§ **Directions**: Each line below is to be repeated exactly; any picture is to be left out.

★ ★ ★ ★ ★ ★ ★

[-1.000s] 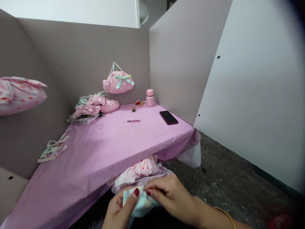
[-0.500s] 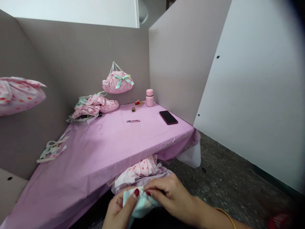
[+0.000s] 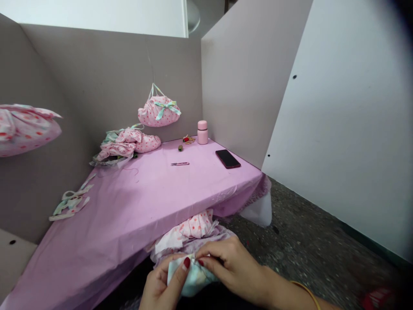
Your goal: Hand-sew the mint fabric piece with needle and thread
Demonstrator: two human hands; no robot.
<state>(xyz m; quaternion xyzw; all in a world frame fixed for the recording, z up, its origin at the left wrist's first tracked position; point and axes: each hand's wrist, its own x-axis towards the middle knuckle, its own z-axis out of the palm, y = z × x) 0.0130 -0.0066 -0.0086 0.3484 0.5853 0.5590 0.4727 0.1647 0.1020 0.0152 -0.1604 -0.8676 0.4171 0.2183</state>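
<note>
Low in front of me, my left hand [image 3: 166,282] is closed on a pale blue-green piece of fabric [image 3: 195,280], the thumb pressing on its upper edge. My right hand [image 3: 229,267] pinches thumb and forefinger together at the same edge, close beside the left thumb. What is between those fingertips is too small to make out. A thin dark line, like thread, runs over the fabric near them. Just beyond my hands, pink dotted fabric [image 3: 196,226] lies in crumpled clear plastic below the table's front edge.
On the pink-covered table [image 3: 155,189] are thread snips [image 3: 180,163], a thread spool [image 3: 180,148], a phone [image 3: 227,159] and a pink bottle [image 3: 202,132]. Dotted fabric pieces [image 3: 129,142] and ribbon strips [image 3: 71,202] lie left. A dotted pouch [image 3: 159,113] hangs behind. Partitions [image 3: 248,86] enclose the table.
The left thumb and the fabric have shifted very slightly to the right. My right hand stays almost in place, still pinching at the fabric's edge.
</note>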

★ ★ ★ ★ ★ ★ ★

§ **Exercise response**:
[-1.000s] 
[-0.500s] 
[+0.000s] 
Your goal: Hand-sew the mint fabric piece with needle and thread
Demonstrator: two human hands; no robot.
<state>(xyz m; quaternion xyzw; all in a world frame fixed for the recording, z up, its origin at the left wrist's first tracked position; point and axes: each hand's wrist, its own x-axis towards the middle knuckle, its own z-axis out of the palm, y = z × x) 0.0130 -0.0066 -0.0086 0.3484 0.5853 0.5590 0.4727 0.1647 0.1020 0.0152 -0.1604 -0.8676 0.4171 0.2183</state>
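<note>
Low in front of me, my left hand [image 3: 166,282] is closed on a pale blue-green piece of fabric [image 3: 195,280], the thumb pressing on its upper edge. My right hand [image 3: 229,267] pinches thumb and forefinger together at the same edge, close beside the left thumb. What is between those fingertips is too small to make out. A thin dark line, like thread, runs over the fabric near them. Just beyond my hands, pink dotted fabric [image 3: 196,226] lies in crumpled clear plastic below the table's front edge.
On the pink-covered table [image 3: 155,189] are thread snips [image 3: 180,163], a thread spool [image 3: 180,148], a phone [image 3: 227,159] and a pink bottle [image 3: 202,132]. Dotted fabric pieces [image 3: 129,142] and ribbon strips [image 3: 71,202] lie left. A dotted pouch [image 3: 159,113] hangs behind. Partitions [image 3: 248,86] enclose the table.
The left thumb and the fabric have shifted very slightly to the right. My right hand stays almost in place, still pinching at the fabric's edge.
</note>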

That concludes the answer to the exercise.